PROBLEM TO SOLVE |
Below are some records. Print exactly the lines between the one holding "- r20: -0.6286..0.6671" and the one holding "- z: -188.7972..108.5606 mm", inclusive, and nothing else.
^^^^
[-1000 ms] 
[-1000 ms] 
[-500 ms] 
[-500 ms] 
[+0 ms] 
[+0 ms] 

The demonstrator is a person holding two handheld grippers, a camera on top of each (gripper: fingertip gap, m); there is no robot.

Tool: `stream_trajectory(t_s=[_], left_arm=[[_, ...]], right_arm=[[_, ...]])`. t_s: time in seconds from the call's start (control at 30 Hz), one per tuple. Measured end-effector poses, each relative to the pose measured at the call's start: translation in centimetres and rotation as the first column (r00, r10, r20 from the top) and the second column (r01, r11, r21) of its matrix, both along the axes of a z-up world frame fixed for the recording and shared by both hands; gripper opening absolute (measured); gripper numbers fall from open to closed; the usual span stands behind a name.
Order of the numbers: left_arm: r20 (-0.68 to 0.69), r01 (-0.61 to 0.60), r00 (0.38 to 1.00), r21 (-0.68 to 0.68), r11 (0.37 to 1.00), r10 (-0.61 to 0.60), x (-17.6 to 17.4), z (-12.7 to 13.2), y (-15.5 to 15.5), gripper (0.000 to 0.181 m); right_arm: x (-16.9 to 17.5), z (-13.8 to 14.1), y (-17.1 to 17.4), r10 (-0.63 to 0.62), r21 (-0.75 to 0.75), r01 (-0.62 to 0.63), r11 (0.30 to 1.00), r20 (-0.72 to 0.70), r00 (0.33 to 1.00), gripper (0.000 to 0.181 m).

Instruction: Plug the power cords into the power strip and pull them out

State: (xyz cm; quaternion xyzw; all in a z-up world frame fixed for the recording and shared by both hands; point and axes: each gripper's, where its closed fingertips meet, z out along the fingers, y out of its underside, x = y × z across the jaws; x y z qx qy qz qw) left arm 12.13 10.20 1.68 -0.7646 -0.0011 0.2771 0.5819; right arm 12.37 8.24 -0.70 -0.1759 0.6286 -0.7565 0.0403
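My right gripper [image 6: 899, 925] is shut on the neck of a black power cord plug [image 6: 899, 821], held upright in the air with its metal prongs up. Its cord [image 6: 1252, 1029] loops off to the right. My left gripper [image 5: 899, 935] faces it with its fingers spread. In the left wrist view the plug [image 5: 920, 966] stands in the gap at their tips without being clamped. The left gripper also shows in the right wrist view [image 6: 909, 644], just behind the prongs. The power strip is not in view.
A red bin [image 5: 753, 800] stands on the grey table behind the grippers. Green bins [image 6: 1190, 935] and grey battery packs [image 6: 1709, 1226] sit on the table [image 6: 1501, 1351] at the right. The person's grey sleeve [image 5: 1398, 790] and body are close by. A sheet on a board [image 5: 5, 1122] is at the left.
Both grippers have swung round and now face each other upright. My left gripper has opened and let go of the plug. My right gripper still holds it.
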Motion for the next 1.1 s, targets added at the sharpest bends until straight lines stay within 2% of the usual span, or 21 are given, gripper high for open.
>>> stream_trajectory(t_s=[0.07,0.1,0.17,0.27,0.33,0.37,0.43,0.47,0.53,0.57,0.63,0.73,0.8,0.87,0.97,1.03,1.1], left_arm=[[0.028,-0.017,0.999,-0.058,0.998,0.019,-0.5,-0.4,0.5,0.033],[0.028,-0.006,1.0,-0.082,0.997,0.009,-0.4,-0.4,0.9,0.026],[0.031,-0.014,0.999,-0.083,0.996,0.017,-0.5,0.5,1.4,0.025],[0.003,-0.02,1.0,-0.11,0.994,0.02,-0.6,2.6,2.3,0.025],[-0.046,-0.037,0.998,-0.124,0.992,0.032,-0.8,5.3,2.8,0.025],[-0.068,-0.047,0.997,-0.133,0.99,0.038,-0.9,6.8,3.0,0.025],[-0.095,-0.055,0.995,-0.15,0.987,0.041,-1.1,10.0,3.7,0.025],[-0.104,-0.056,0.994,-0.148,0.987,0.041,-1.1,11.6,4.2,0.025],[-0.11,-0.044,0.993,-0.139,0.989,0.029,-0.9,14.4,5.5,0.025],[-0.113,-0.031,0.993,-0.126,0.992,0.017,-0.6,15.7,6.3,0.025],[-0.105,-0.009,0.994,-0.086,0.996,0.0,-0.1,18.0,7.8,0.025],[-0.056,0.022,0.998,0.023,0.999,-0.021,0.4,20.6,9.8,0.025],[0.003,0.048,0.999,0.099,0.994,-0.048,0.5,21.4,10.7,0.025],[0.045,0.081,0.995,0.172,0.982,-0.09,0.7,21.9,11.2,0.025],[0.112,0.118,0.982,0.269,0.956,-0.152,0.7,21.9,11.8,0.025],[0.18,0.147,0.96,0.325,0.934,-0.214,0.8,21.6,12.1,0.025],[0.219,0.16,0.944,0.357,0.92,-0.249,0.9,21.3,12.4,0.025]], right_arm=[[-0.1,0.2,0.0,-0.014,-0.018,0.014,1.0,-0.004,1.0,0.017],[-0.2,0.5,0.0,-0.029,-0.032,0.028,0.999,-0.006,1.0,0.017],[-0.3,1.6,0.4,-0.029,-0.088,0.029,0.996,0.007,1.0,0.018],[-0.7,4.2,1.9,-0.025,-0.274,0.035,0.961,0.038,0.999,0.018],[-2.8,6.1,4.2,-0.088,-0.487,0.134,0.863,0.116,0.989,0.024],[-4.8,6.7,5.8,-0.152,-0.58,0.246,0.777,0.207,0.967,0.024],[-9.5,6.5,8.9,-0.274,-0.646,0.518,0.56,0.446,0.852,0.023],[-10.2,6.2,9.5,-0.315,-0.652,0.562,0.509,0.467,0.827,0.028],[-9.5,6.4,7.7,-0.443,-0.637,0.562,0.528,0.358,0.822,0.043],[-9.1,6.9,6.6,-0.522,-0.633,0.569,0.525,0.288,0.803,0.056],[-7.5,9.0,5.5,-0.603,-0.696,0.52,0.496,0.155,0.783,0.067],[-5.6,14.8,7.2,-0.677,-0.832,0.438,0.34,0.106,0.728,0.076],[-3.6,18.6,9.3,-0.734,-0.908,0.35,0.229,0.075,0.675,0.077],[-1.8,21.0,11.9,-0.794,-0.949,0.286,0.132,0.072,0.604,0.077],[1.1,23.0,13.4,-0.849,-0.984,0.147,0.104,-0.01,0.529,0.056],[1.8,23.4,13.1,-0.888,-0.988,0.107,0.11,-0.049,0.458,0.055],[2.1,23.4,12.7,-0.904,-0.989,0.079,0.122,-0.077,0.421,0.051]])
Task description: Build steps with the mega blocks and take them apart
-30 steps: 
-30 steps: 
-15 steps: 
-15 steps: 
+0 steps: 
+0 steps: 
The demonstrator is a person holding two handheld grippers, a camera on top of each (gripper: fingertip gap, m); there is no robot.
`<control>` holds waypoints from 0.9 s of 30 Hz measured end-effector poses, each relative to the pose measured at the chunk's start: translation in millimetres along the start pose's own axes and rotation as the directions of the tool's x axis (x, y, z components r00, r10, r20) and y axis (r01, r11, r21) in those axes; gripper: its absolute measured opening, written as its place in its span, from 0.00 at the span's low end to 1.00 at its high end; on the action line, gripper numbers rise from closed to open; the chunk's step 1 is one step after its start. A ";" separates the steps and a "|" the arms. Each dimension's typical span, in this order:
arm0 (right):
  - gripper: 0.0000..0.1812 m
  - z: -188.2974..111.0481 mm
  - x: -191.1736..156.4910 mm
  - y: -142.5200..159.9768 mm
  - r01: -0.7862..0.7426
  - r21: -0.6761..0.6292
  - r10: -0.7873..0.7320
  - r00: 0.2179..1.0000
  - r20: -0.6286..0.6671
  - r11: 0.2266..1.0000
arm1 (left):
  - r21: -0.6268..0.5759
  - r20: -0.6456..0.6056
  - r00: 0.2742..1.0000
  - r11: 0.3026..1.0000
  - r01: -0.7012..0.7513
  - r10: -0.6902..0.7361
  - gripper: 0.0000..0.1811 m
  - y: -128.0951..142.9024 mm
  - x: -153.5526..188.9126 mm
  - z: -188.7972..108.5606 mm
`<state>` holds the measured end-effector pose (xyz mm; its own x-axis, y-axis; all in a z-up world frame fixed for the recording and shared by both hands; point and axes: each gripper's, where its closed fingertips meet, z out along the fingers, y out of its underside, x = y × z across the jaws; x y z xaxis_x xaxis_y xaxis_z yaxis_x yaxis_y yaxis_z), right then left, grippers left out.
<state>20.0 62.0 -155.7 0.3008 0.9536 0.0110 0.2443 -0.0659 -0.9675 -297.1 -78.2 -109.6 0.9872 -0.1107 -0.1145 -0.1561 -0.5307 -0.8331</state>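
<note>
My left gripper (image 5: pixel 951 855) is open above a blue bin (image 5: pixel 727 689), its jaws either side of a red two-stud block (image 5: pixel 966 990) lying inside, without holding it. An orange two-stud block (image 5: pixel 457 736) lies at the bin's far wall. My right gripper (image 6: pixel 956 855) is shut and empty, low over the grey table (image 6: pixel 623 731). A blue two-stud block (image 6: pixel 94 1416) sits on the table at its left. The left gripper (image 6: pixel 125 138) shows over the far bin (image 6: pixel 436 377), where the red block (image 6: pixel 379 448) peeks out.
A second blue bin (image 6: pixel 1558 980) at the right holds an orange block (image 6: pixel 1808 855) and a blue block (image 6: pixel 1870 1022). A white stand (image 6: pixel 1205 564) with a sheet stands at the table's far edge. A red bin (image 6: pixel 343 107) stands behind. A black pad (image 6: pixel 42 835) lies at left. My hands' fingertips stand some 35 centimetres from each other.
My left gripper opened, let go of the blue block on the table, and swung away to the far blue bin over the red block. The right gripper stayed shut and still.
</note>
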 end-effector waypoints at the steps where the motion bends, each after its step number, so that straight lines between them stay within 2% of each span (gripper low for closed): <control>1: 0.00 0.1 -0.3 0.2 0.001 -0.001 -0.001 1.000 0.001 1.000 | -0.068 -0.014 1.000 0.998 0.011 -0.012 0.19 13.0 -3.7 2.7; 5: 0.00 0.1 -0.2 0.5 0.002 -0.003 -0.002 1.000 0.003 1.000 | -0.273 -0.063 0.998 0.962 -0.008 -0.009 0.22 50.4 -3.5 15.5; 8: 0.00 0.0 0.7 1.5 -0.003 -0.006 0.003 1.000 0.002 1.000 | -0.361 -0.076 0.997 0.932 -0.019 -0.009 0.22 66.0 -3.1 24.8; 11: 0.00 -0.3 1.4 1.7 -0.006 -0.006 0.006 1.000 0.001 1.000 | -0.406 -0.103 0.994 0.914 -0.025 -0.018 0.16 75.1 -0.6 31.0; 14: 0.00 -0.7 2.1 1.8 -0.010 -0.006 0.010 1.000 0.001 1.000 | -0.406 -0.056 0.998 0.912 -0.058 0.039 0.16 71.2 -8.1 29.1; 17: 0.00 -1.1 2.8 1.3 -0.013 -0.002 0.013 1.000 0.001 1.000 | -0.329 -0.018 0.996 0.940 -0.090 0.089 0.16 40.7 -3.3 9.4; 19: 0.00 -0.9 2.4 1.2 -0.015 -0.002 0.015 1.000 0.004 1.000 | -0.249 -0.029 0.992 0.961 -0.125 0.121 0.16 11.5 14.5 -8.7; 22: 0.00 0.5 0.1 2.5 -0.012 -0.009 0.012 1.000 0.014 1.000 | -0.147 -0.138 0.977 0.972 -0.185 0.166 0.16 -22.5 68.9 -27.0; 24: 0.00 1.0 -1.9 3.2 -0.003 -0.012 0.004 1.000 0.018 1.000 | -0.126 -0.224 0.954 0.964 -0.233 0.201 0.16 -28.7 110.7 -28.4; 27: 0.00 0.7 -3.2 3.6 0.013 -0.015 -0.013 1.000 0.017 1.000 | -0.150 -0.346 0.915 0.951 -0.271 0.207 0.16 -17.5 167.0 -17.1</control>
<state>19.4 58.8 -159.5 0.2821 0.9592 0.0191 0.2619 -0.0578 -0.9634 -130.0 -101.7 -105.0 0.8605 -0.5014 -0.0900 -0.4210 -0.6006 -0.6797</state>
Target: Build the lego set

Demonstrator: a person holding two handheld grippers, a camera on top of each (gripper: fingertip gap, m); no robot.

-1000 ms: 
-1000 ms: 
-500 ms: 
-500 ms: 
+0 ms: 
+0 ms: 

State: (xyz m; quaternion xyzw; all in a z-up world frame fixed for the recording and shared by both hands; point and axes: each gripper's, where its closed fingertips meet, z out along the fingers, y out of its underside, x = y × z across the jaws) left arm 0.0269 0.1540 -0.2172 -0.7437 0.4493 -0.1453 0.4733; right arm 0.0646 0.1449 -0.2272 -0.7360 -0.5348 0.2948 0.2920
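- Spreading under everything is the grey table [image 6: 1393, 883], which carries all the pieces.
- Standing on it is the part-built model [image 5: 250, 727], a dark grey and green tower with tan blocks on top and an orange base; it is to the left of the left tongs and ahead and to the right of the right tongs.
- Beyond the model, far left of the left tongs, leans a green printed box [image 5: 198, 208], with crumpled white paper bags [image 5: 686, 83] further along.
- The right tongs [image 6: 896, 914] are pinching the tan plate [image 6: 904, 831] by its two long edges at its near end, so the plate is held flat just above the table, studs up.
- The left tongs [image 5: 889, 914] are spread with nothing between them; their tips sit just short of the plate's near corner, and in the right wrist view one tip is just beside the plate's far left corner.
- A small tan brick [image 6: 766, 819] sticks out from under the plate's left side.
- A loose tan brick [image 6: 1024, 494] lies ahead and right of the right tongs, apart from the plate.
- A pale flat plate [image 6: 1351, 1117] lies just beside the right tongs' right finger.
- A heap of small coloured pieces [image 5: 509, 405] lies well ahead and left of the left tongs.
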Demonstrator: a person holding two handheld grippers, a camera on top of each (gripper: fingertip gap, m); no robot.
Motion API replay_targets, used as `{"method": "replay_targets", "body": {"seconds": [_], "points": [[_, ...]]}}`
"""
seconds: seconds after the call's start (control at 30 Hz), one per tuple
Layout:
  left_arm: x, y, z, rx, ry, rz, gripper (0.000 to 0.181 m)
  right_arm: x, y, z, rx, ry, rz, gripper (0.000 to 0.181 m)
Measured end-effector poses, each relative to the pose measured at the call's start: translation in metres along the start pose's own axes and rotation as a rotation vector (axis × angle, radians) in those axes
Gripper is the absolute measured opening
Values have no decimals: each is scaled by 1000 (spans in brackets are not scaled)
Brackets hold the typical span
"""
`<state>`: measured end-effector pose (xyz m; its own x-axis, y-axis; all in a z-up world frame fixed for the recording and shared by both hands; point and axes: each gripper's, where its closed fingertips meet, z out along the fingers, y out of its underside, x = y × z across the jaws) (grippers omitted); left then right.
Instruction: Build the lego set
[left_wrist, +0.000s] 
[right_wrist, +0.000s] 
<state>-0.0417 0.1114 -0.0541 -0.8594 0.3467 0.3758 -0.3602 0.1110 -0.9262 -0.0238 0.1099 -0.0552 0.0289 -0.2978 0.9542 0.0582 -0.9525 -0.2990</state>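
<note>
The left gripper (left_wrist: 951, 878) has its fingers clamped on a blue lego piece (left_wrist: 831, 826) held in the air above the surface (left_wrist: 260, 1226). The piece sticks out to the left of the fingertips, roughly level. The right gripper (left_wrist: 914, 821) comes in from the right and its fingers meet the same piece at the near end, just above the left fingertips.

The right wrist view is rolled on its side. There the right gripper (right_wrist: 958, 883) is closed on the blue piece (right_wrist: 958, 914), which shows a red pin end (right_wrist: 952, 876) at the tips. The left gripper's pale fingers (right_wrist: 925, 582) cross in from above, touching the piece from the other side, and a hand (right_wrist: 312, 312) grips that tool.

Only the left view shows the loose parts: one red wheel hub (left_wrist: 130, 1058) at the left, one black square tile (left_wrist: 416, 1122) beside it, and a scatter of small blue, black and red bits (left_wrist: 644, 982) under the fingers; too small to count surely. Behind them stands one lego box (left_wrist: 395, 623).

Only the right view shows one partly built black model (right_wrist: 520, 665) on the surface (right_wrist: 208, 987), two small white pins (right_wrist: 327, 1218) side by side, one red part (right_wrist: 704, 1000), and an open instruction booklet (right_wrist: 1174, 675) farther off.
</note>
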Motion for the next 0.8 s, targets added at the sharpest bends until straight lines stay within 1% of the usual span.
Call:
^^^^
ANSWER SECTION |
  - r20: -0.6286..0.6671
  - r11: 0.2266..1.0000
arm1 (left):
  - r21: -0.6268..0.5759
  - r20: -0.6456..0.6056
  - r00: 0.2742..1.0000
  - r11: 0.3026..1.0000
  - r01: -0.7012..0.7513
  - r10: -0.6902..0.7361
  - gripper: 0.0000..0.1811 m
  - y: -128.0951..142.9024 mm
  - x: -153.5526..188.9126 mm
  - z: -188.7972..108.5606 mm

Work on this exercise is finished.